## Data loading

In [None]:
# Load a Parquet file
import pandas as pd

# Path to the Parquet file
path = "/User/path"

# Read the Parquet file
df = pd.read_parquet(path)

## Data preprocessing

In [None]:
# Required libraries
import pandas as pd
import numpy as np
from sentence_transformers import SentenceTransformer
from tqdm import tqdm
import torch

# ------------------------------
# 1. Load the model (prefer GPU if available)
# ------------------------------
device = "cuda" if torch.cuda.is_available() else "cpu"
model = SentenceTransformer("sentence-transformers/all-MiniLM-L6-v2", device=device)
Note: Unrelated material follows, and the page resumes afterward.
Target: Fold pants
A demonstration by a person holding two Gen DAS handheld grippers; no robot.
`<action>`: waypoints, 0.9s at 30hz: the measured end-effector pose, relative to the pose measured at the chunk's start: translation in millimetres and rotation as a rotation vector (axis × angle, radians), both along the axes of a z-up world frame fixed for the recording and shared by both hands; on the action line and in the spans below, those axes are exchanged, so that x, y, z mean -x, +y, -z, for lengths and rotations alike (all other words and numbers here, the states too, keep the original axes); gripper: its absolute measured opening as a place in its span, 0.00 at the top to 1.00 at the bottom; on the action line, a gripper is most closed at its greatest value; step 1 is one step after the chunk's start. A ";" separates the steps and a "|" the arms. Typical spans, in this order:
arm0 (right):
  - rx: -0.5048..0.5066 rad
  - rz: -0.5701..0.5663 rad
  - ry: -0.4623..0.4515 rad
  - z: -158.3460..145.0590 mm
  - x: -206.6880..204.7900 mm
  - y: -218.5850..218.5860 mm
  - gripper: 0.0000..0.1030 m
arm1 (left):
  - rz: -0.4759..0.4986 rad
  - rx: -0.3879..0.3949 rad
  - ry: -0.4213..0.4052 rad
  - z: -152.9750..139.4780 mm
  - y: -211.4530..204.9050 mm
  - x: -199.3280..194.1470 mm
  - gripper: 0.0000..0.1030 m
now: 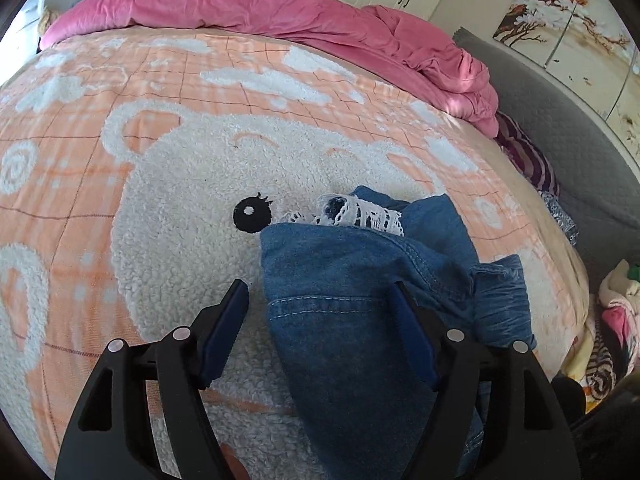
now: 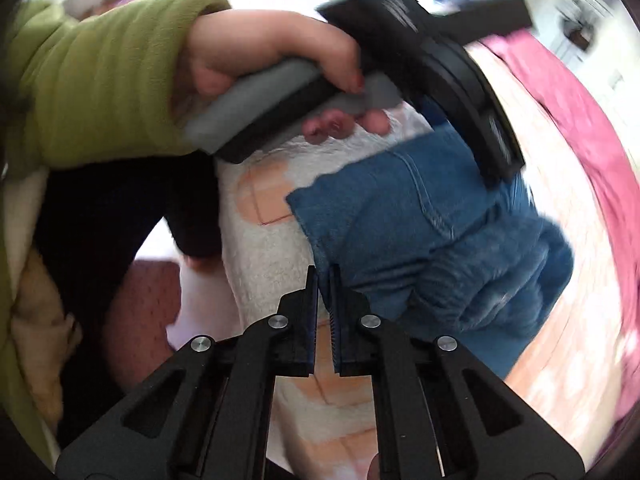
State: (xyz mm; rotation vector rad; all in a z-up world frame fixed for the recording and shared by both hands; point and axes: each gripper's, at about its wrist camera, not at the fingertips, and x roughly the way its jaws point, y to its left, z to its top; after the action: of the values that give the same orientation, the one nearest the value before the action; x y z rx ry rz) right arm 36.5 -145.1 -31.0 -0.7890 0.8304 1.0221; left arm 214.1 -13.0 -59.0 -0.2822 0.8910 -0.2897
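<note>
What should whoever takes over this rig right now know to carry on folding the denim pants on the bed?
Left gripper: jaws wide open over the near end of the pants, no grip visible.
Right gripper: jaws shut, empty, just off the pants' edge.
Pants: bunched in a compact denim bundle on the bear blanket, lace trim showing at the far end.
Done: pants look partly folded, still rumpled.
Left: likely smooth the bundle and square up the last fold.
</note>
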 end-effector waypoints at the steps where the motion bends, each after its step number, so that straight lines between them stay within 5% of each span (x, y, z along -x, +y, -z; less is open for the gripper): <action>1: -0.028 0.028 0.015 0.7 -1.3 -1.4 0.96 | 0.002 0.000 -0.003 -0.2 0.3 0.9 0.30; 9: -0.203 0.207 0.065 -23.0 12.1 -29.3 0.77 | -0.003 0.005 -0.009 -1.4 1.0 4.2 0.30; 16: -0.371 0.327 0.224 -28.2 6.2 -48.1 0.74 | -0.048 0.004 -0.034 -4.9 4.5 24.1 0.31; 27: -0.505 0.382 0.084 -85.8 16.0 -79.8 0.50 | -0.095 -0.068 -0.111 -42.3 1.8 69.9 0.30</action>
State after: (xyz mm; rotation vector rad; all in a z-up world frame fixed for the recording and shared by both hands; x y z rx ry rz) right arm 20.5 -224.9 54.9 -0.1489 0.7150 0.8700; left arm 144.2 -11.2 -16.7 -0.2426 0.7736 -0.1847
# ------------------------------
# 2. Load the Species column from df
# ------------------------------
# df = pd.read_parquet("path_to_parquet")  # ← your DataFrame

# Replace NaN with empty strings (to avoid errors)
texts = df["Species"].fillna("").astype(str).tolist()

# ------------------------------
# 3. Generate embeddings
# ------------------------------
embeddings = model.encode(
    texts,
    batch_size=128,
    show_progress_bar=True,
    convert_to_numpy=True,
    normalize_embeddings=True   # Optional: normalize embeddings
)

# ------------------------------
# 4. Add embeddings to df
# ------------------------------
df["Species_emb"] = embeddings.tolist()

# Sanity check
print(df["Species_emb"].head())
print(df.shape)

In [None]:
import numpy as np
import pandas as pd

group_cols = [
    "LLM_Scientific_Abstract_Morphology",
    "LLM_Scientific_Specific_Morphology",
    "LLM_Scientific_Conceptual_Morphology",
    "LLM_Scientific_People_Male",
    "LLM_Scientific_People_Female",
    "LLM_Scientific_Geography",
    "LLM_Scientific_Other",
]

# ---- This is likely already executed, but run again just in case ----
df[group_cols] = df[group_cols].fillna(0).astype(int)
row_sum = df[group_cols].sum(axis=1)

# Use the leftmost 1 as the base Group
df["Group"] = df[group_cols].idxmax(axis=1)

# If all zeros (None), assign to Other
df.loc[row_sum == 0, "Group"] = "LLM_Scientific_Other"

# Mask for multi-label rows
multi_mask = row_sum > 1

# Temporarily set multi-label rows to NaN (handled separately later)
df.loc[multi_mask, "Group"] = np.nan

# Merge People_Male / People_Female into People (single-label only)
people_cols = [
    "LLM_Scientific_People_Male",
    "LLM_Scientific_People_Female",
]
df.loc[df["Group"].isin(people_cols), "Group"] = "LLM_Scientific_People"

print("Base Group counts (before 9-category mapping):")
print(df["Group"].value_counts(dropna=False))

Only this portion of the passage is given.